The problem:
Would you write out all of the data exactly as it appears below?

▼▼▼

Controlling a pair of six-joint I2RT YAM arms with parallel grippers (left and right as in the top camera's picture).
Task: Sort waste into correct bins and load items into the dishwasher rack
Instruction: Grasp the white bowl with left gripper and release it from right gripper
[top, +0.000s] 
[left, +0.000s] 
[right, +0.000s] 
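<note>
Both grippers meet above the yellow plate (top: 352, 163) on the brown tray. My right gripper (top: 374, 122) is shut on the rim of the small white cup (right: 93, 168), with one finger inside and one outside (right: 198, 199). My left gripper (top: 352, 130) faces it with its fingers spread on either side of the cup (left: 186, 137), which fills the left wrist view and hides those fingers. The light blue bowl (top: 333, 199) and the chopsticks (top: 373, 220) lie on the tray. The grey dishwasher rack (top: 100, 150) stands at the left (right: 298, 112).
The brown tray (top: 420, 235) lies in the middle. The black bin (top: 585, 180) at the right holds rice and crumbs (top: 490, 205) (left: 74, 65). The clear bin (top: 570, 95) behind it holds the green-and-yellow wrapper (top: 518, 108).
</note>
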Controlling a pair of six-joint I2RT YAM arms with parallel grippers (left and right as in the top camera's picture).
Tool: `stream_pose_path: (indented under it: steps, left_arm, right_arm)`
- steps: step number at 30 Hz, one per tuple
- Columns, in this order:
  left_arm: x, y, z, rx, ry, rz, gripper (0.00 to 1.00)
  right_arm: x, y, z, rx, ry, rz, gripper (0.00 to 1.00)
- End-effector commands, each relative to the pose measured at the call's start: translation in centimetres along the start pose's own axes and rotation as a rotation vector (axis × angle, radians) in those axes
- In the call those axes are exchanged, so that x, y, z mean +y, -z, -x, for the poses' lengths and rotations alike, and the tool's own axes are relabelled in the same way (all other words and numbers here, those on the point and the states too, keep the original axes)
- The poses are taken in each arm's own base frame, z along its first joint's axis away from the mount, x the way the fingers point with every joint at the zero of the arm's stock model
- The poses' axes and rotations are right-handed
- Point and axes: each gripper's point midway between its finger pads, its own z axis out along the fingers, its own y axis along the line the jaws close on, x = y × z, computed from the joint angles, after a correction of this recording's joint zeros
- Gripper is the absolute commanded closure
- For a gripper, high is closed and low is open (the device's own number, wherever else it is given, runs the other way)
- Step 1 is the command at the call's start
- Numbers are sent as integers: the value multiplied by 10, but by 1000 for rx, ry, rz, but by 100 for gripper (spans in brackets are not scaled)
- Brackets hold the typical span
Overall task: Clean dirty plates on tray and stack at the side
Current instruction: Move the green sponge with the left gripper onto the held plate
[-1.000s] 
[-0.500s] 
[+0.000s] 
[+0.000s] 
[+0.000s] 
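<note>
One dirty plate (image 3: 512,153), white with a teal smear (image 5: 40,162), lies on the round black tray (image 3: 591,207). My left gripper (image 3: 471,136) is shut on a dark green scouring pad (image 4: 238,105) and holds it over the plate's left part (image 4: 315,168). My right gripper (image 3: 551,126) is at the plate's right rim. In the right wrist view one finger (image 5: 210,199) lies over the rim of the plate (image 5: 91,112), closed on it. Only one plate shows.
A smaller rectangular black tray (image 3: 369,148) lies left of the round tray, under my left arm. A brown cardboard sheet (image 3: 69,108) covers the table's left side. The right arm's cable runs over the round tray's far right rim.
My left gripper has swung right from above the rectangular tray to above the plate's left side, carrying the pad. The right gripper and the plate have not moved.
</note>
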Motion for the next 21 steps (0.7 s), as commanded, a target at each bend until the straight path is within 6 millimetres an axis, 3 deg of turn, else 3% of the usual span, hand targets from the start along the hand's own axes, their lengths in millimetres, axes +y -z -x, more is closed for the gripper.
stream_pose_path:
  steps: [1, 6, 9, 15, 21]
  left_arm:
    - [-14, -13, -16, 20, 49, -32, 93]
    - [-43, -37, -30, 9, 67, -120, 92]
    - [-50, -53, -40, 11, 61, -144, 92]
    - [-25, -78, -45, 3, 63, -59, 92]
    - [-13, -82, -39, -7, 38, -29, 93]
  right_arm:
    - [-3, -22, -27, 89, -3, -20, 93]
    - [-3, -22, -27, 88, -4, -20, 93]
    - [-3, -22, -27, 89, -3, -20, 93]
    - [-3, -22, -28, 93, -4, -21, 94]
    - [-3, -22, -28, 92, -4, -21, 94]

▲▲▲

Written response:
Controlling a pair of six-joint I2RT YAM arms with parallel grippers (left and right as in the top camera's picture).
Task: Sort waste into correct bins and load items into the dishwasher rack
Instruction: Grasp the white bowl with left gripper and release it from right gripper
[top, +0.000s] 
[left, +0.000s] 
[right, +0.000s] 
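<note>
Both grippers meet above the yellow plate (top: 352, 163) on the brown tray. My right gripper (top: 374, 122) is shut on the rim of the small white cup (right: 93, 168), with one finger inside and one outside (right: 198, 199). My left gripper (top: 352, 130) faces it with its fingers spread on either side of the cup (left: 186, 137), which fills the left wrist view and hides those fingers. The light blue bowl (top: 333, 199) and the chopsticks (top: 373, 220) lie on the tray. The grey dishwasher rack (top: 100, 150) stands at the left (right: 298, 112).
The brown tray (top: 420, 235) lies in the middle. The black bin (top: 585, 180) at the right holds rice and crumbs (top: 490, 205) (left: 74, 65). The clear bin (top: 570, 95) behind it holds the green-and-yellow wrapper (top: 518, 108).
</note>
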Controlling a pair of six-joint I2RT YAM arms with parallel grippers (left and right as in the top camera's picture).
Tool: `stream_pose_path: (indented under it: steps, left_arm, right_arm)`
- steps: step number at 30 Hz, one per tuple
- Columns, in this order:
  left_arm: x, y, z, rx, ry, rz, gripper (0.00 to 1.00)
  right_arm: x, y, z, rx, ry, rz, gripper (0.00 to 1.00)
- End-effector commands, each relative to the pose measured at the call's start: translation in centimetres along the start pose's own axes and rotation as a rotation vector (axis × angle, radians) in those axes
- In the call those axes are exchanged, so that x, y, z mean +y, -z, -x, for the poses' lengths and rotations alike, and the tool's own axes are relabelled in the same way (all other words and numbers here, those on the point and the states too, keep the original axes)
- The poses are taken in each arm's own base frame, z along its first joint's axis away from the mount, x the way the fingers point with every joint at the zero of the arm's stock model
- The poses' axes and rotations are right-handed
- Point and axes: each gripper's point midway between its finger pads, its own z axis out along the fingers, its own y axis along the line the jaws close on, x = y × z, computed from the joint angles, after a correction of this recording's joint zeros
- Gripper is the absolute commanded closure
- For a gripper, high is closed and low is open (the device's own number, wherever else it is given, runs the other way)
- Step 1 is the command at the call's start
- Numbers are sent as integers: the value multiplied by 10, but by 1000 for rx, ry, rz, but by 100 for gripper (spans in brackets are not scaled)
- Brackets hold the typical span
Overall task: Clean dirty plates on tray and stack at the side
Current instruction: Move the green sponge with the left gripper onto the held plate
[-1.000s] 
[-0.500s] 
[+0.000s] 
[+0.000s] 
[+0.000s] 
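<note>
One dirty plate (image 3: 512,153), white with a teal smear (image 5: 40,162), lies on the round black tray (image 3: 591,207). My left gripper (image 3: 471,136) is shut on a dark green scouring pad (image 4: 238,105) and holds it over the plate's left part (image 4: 315,168). My right gripper (image 3: 551,126) is at the plate's right rim. In the right wrist view one finger (image 5: 210,199) lies over the rim of the plate (image 5: 91,112), closed on it. Only one plate shows.
A smaller rectangular black tray (image 3: 369,148) lies left of the round tray, under my left arm. A brown cardboard sheet (image 3: 69,108) covers the table's left side. The right arm's cable runs over the round tray's far right rim.
My left gripper has swung right from above the rectangular tray to above the plate's left side, carrying the pad. The right gripper and the plate have not moved.
</note>
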Motion for the next 21 steps (0.7 s), as commanded, a target at each bend until the straight path is within 6 millimetres an axis, 3 deg of turn, else 3% of the usual span, hand targets from the start along the hand's own axes, their lengths in millimetres, axes +y -z -x, more is closed for the gripper.
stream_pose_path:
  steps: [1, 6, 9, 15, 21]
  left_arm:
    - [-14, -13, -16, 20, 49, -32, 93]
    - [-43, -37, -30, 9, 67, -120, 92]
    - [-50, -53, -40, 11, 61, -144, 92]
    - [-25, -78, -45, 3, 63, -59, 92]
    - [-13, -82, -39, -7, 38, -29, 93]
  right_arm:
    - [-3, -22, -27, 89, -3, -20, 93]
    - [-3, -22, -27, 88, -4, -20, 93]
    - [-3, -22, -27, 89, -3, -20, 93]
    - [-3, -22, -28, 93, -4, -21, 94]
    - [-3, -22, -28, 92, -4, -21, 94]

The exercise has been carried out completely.